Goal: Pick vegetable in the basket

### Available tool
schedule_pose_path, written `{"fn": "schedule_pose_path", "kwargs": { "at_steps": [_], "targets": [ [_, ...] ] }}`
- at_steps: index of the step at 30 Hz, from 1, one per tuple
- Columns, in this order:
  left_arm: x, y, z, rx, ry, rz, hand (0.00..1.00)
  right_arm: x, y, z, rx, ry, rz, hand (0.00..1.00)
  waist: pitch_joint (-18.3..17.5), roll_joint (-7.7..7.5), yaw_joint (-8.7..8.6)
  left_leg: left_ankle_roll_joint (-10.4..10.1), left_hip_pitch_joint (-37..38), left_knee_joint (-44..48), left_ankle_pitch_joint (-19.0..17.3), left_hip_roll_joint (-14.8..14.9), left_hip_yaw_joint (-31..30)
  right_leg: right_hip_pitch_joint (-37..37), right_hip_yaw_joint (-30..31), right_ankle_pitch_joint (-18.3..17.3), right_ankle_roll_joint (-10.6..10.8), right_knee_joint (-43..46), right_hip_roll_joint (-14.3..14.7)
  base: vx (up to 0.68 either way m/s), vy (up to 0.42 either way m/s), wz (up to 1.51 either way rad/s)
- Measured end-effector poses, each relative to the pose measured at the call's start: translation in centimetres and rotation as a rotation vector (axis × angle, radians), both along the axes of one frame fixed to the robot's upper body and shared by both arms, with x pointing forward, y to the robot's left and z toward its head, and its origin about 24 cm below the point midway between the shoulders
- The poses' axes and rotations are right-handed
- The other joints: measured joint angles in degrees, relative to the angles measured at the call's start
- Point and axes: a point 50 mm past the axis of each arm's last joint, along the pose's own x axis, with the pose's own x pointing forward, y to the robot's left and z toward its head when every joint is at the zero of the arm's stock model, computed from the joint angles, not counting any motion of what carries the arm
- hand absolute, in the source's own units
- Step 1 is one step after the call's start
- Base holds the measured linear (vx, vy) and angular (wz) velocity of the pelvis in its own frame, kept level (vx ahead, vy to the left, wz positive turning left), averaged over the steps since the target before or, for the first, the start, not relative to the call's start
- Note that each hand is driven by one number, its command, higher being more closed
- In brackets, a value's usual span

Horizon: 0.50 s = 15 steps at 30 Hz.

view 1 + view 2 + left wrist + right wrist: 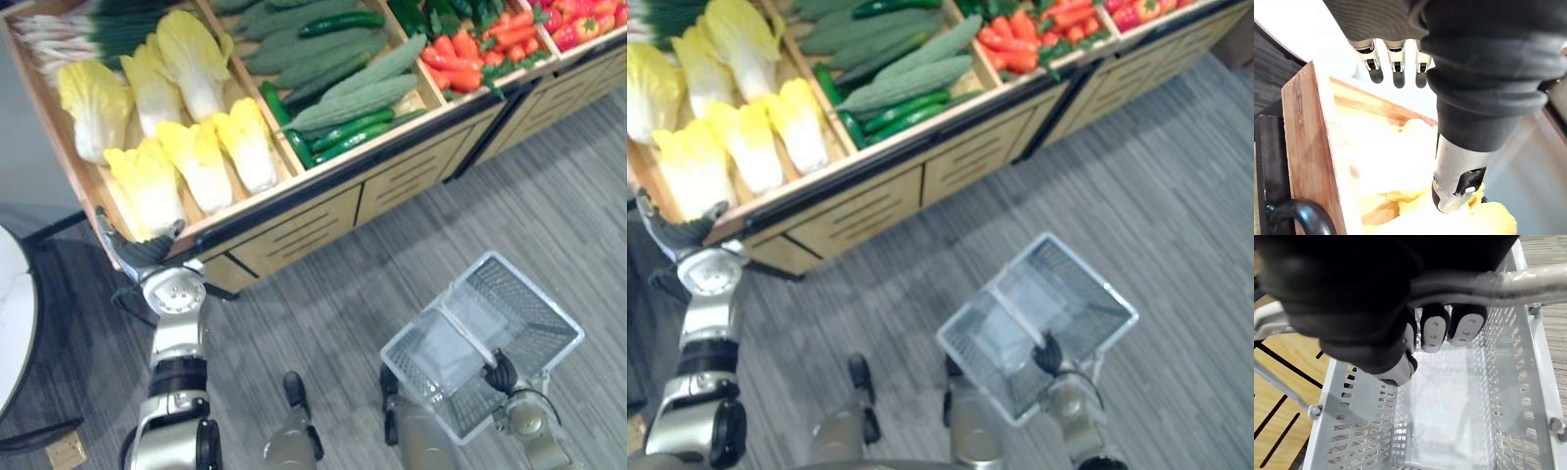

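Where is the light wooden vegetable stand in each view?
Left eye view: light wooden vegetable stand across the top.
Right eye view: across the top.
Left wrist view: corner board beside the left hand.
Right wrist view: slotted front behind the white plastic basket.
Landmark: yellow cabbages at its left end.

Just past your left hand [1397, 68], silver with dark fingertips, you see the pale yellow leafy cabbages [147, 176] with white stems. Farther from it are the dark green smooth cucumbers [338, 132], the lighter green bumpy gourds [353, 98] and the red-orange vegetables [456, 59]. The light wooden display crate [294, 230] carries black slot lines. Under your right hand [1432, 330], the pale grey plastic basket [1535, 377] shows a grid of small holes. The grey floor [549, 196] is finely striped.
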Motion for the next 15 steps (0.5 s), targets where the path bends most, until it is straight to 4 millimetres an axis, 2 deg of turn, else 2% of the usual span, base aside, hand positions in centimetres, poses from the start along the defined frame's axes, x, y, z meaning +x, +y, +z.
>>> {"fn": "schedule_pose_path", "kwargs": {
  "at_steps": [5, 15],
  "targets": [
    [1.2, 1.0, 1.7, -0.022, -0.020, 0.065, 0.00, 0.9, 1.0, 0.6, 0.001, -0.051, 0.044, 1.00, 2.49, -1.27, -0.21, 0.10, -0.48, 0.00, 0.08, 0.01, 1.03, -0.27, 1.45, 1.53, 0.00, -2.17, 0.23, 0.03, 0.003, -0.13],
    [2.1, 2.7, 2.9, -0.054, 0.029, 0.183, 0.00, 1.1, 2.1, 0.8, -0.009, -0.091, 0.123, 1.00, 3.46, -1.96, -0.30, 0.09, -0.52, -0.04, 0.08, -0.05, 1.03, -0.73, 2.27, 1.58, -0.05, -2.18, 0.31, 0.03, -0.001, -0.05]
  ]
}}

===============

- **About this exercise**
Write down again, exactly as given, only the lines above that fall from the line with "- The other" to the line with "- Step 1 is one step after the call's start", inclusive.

- **Output for this task**
- The other joints: measured joint angles in degrees, relative to the angles measured at the call's start
- Point and axes: a point 50 mm past the axis of each arm's last joint, along the pose's own x axis, with the pose's own x pointing forward, y to the robot's left and z toward its head when every joint is at the zero of the arm's stock model, computed from the joint angles, not counting any motion of what carries the arm
- hand absolute, in the source's own units
- Step 1 is one step after the call's start

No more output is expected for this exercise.